Restate every line below word for word, but drop each picture.

• [Exercise data]:
--- START ---

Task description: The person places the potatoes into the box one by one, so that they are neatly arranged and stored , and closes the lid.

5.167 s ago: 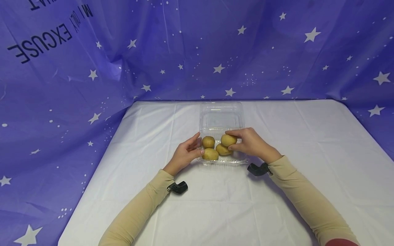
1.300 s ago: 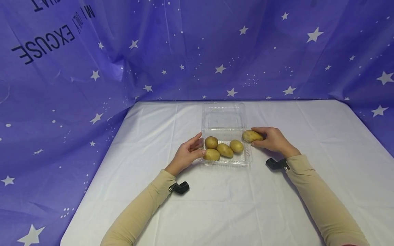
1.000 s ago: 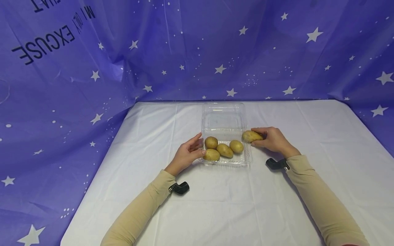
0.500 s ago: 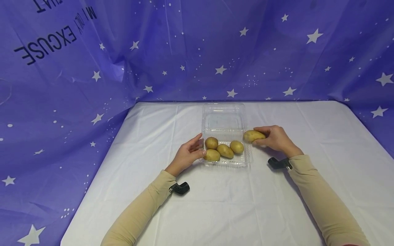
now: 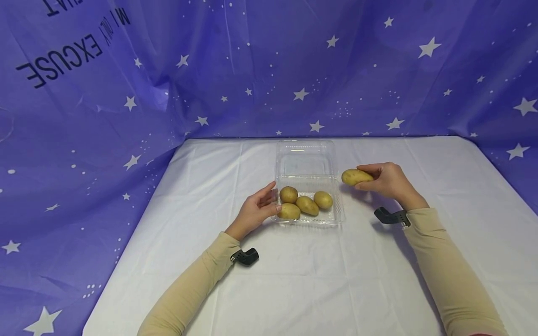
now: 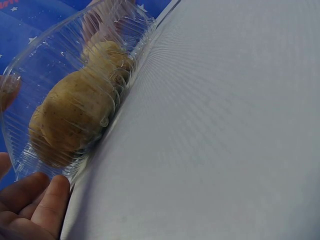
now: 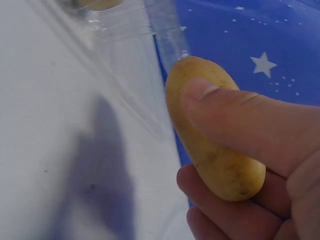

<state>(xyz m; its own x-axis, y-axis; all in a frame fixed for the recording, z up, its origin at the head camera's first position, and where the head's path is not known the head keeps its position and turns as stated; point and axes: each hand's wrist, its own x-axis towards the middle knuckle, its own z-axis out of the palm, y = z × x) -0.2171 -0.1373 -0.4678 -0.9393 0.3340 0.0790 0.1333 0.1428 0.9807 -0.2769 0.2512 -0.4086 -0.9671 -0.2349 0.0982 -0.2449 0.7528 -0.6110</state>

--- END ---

• [Completed task]:
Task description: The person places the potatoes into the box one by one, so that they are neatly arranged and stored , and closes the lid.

5.167 s ago: 
1.300 s ago: 
1.000 s ago: 
0.500 s ago: 
now: 
now: 
now: 

<state>(xyz m; its own x-axis, y-axis; all in a frame fixed for the recording, z up, its origin at the head camera's first position, and where the head's path is not known the head keeps its position and turns as stated; point and axes: each hand's wrist, its own x-axis towards the middle knuckle, its own z-axis out of the palm, y = z × x) -0.2171 -0.1373 -0.4678 -0.9393 0.3340 0.0790 0.1333 0.1428 0.9807 -0.2769 0.2512 -0.4086 -0.9671 -0.2349 0.0982 -0.2449 0.7528 -0.6110</state>

Nothing further belongs to this answer.